## ABOUT THIS TASK
Search the records for the string "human", then copy each line that has it.

Dataset records:
++++++++++++++++++++

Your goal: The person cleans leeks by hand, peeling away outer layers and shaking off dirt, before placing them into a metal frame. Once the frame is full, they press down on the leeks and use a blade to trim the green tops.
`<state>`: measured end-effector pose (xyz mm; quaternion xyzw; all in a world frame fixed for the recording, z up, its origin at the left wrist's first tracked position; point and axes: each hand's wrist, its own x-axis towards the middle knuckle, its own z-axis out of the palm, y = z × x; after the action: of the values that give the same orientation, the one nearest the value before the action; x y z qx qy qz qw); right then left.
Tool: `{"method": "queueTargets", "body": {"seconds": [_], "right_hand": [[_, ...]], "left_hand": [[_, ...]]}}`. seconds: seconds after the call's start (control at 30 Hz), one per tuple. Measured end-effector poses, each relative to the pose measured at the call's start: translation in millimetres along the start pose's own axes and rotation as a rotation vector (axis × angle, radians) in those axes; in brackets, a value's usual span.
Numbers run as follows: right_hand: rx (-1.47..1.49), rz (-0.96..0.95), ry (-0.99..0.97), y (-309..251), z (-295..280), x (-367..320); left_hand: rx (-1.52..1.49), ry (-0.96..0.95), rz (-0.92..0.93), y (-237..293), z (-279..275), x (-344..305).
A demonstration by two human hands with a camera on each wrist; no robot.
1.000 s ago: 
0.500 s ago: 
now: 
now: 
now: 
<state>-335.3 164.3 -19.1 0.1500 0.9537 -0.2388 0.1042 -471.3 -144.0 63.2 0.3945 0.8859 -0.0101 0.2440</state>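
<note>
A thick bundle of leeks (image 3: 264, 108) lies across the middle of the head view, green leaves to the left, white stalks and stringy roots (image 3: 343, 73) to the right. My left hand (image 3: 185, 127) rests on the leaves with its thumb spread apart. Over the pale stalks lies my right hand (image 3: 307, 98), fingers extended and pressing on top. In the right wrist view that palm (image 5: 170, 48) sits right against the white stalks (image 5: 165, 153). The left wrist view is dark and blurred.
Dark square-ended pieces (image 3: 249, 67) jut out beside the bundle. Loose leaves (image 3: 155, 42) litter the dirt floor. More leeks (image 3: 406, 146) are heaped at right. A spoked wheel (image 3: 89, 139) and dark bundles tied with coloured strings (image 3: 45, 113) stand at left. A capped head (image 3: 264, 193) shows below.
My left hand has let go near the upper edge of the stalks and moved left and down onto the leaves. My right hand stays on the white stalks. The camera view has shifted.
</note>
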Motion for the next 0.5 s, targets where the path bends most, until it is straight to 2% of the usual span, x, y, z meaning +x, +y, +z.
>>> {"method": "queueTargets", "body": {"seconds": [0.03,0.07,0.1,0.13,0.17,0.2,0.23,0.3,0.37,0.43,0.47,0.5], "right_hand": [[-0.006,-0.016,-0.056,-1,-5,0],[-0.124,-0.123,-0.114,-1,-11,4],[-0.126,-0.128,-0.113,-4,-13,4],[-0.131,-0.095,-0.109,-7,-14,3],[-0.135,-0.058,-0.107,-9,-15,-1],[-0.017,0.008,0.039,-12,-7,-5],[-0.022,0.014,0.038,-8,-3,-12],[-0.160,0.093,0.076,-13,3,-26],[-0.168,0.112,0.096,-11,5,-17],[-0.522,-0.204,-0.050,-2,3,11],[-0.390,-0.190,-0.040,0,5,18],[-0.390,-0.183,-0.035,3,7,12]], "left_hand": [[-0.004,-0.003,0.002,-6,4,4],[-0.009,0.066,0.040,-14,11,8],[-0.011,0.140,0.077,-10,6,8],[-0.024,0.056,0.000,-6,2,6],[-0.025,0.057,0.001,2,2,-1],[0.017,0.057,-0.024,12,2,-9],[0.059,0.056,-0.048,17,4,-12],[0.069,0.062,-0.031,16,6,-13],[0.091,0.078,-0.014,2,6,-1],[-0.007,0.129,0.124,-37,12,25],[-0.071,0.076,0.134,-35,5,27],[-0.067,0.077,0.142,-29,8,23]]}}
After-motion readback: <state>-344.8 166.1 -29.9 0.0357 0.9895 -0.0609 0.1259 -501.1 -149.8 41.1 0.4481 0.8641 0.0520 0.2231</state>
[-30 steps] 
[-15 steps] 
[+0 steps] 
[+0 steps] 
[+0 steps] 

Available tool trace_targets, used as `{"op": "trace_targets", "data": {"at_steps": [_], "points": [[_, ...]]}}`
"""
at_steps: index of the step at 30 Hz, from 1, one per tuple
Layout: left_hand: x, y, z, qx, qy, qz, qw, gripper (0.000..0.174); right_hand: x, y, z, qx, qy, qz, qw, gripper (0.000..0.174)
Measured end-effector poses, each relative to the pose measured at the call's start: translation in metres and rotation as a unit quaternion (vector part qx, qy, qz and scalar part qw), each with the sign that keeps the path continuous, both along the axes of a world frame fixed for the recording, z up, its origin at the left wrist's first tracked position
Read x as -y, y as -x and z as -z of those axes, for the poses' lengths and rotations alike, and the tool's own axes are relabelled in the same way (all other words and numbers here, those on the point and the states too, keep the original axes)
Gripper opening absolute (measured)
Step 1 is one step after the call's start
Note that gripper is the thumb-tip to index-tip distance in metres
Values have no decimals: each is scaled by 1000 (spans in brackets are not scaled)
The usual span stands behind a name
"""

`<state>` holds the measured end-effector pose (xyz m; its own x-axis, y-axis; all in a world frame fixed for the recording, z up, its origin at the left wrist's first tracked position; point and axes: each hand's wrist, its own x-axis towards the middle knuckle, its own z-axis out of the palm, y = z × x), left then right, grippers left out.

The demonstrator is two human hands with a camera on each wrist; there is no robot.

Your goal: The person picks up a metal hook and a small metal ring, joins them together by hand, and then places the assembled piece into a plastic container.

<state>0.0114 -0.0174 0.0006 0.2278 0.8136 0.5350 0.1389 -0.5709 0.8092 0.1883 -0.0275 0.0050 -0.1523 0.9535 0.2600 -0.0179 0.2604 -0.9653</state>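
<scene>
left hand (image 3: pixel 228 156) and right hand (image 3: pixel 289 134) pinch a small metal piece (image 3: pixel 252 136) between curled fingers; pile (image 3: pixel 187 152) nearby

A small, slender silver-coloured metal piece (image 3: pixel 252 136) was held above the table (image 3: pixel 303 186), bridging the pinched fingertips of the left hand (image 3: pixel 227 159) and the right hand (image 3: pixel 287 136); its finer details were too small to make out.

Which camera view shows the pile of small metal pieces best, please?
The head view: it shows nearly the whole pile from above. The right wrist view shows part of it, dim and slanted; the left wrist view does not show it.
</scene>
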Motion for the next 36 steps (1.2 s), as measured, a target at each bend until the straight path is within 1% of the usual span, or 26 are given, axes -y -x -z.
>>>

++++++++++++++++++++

## OUTPUT FOR THIS TASK
A demonstration by two human hands with a camera on each wrist; no robot.
The demonstrator is two human hands with a camera on each wrist; there is no robot.

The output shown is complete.